• **Your assignment**
Skip the images. Copy the records exactly as written.

• **Records drawn from a dataset**
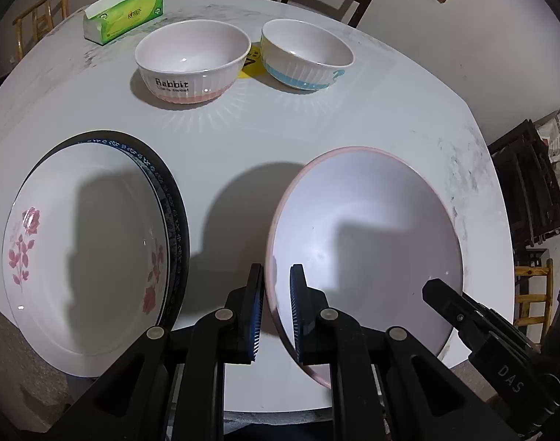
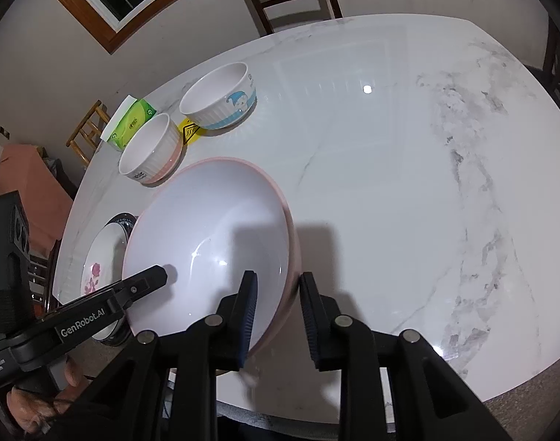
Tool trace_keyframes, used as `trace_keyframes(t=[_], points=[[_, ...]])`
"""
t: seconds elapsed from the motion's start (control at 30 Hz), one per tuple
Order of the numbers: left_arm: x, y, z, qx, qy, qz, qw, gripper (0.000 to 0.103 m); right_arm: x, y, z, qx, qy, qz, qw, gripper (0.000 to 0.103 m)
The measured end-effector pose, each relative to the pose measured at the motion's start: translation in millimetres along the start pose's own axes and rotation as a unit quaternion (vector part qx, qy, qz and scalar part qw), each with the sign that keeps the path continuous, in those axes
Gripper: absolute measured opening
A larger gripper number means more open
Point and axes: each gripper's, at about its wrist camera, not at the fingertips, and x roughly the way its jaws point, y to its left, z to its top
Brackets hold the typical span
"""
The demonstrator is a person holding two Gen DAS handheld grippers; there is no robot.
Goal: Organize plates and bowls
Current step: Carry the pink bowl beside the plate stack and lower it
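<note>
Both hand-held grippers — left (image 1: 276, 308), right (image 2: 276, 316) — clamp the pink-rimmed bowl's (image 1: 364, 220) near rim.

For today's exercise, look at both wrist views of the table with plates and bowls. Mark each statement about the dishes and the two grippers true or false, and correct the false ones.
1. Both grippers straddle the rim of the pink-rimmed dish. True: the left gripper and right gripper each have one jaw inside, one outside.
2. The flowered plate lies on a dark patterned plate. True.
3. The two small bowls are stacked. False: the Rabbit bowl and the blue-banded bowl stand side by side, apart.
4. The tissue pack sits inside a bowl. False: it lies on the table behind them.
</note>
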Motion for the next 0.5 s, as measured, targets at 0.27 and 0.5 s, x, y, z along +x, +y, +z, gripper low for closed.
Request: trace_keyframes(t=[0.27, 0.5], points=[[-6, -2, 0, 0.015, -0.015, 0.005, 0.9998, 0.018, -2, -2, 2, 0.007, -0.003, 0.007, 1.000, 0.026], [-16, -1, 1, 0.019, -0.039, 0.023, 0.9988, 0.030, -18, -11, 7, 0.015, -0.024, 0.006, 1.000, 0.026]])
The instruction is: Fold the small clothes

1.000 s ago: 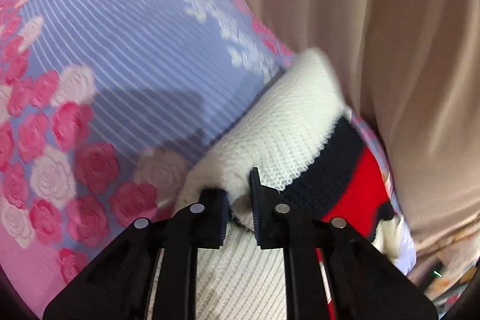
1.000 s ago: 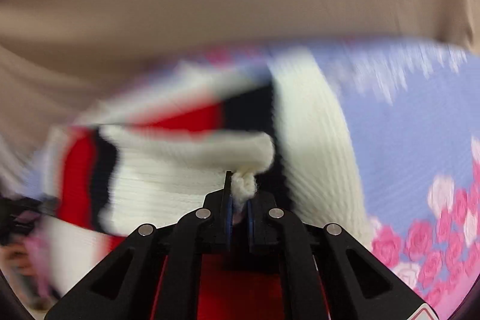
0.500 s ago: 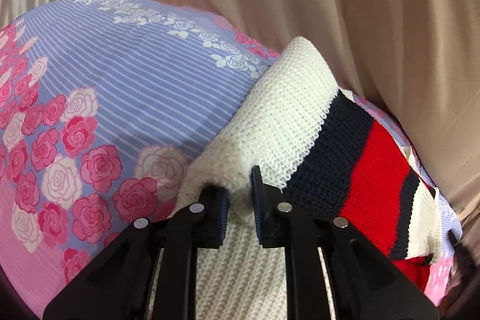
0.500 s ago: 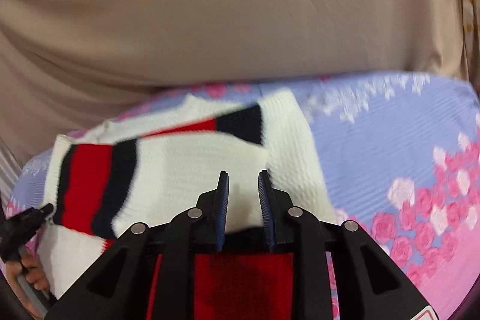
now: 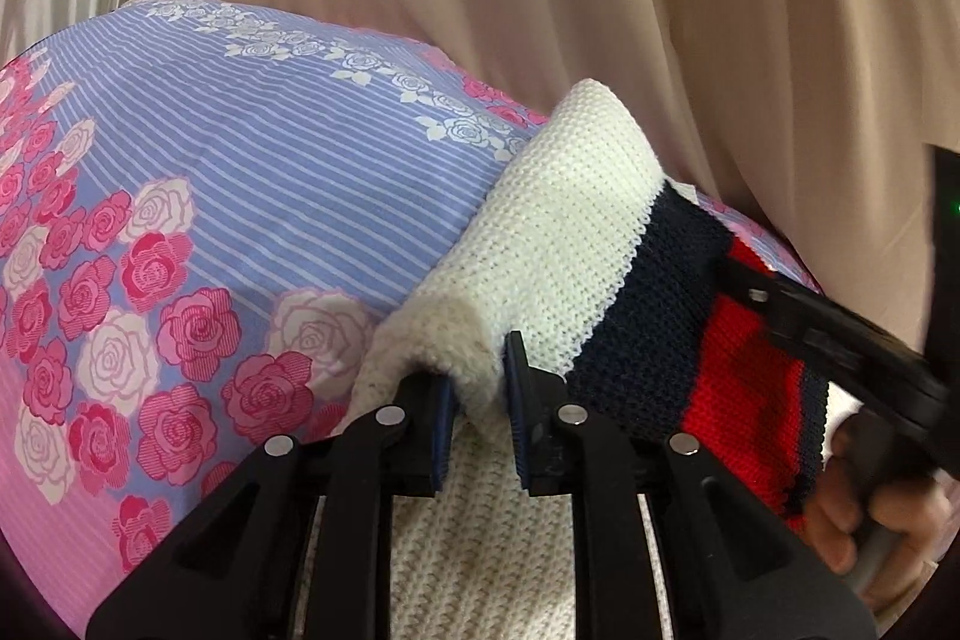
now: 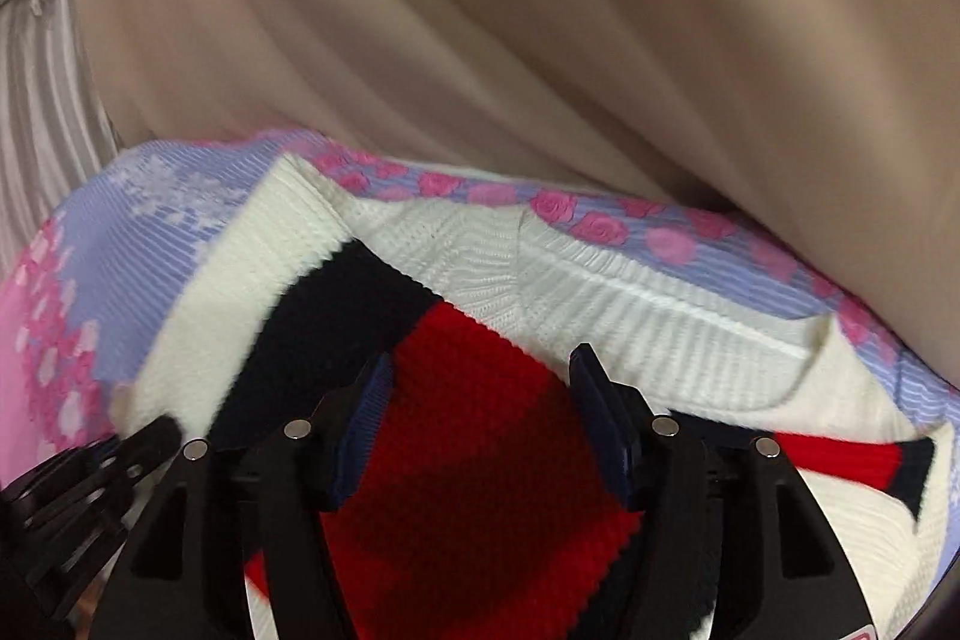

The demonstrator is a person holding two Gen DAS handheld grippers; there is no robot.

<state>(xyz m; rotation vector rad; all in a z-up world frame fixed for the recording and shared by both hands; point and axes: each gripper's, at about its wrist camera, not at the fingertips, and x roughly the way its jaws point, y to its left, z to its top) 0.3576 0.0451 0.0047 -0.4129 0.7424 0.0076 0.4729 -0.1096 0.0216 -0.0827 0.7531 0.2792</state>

• **Final answer**
Tool trace_keyframes, used as `trace_keyframes(t=[_], points=[[_, ...]])`
"""
t: seconds elapsed from the motion's start (control at 30 Hz), one per tuple
Order of the numbers: left_arm: x, y, z, qx, qy, qz, qw, gripper (0.000 to 0.103 m); right_arm: x, y, z, qx, qy, qz, qw, gripper (0.000 to 0.103 m)
The measured end-effector pose, each relative to the pose measured at the motion's start: translation in millimetres along the start pose's own axes and rotation as a unit quaternion (vector part qx, qy, qz and scalar part qw), each with the sign that keeps the path continuous, in those axes
Gripper: absolute measured opening
A larger gripper number means more open
Point and axes: each gripper's, at about its wrist camera, not at the fingertips, and x roughly the way its jaws point, y to its left, z to its top
Brackets hold the typical span
"""
The demonstrator is a person holding two Gen DAS handheld grippers; there is no robot.
Goal: Organize plates and bowls
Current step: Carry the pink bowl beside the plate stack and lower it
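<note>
Both hand-held grippers — left (image 1: 276, 308), right (image 2: 276, 316) — clamp the pink-rimmed bowl's (image 1: 364, 220) near rim.

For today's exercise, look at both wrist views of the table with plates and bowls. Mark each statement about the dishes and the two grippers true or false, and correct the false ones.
1. Both grippers straddle the rim of the pink-rimmed dish. True: the left gripper and right gripper each have one jaw inside, one outside.
2. The flowered plate lies on a dark patterned plate. True.
3. The two small bowls are stacked. False: the Rabbit bowl and the blue-banded bowl stand side by side, apart.
4. The tissue pack sits inside a bowl. False: it lies on the table behind them.
</note>
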Motion for the next 0.5 s, as measured, targets at 0.27 and 0.5 s, x, y, z along +x, +y, +z, gripper low for closed.
Request: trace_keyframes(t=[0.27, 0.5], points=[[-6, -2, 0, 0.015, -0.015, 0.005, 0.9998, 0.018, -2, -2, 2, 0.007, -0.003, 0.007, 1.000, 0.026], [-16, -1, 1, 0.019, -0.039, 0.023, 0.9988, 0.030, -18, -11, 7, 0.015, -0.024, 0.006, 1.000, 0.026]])
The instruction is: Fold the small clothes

1.000 s ago: 
1.000 s ago: 
0.500 s ago: 
0.500 s ago: 
now: 
now: 

The demonstrator is a person holding two Gen DAS handheld grippers; there is no robot.

<state>(xyz m; rotation vector rad; all in a z-up world frame fixed for the recording and shared by both hands; point and axes: each gripper's, at about its wrist camera, not at the fingertips, and x roughly the way its jaws point, y to its left, z to its top) 0.3576 0.0451 0.0047 -0.4129 0.7424 0.0076 0.4729 -0.1096 0.0216 -0.0827 0.7531 0.2792</state>

That completes the response.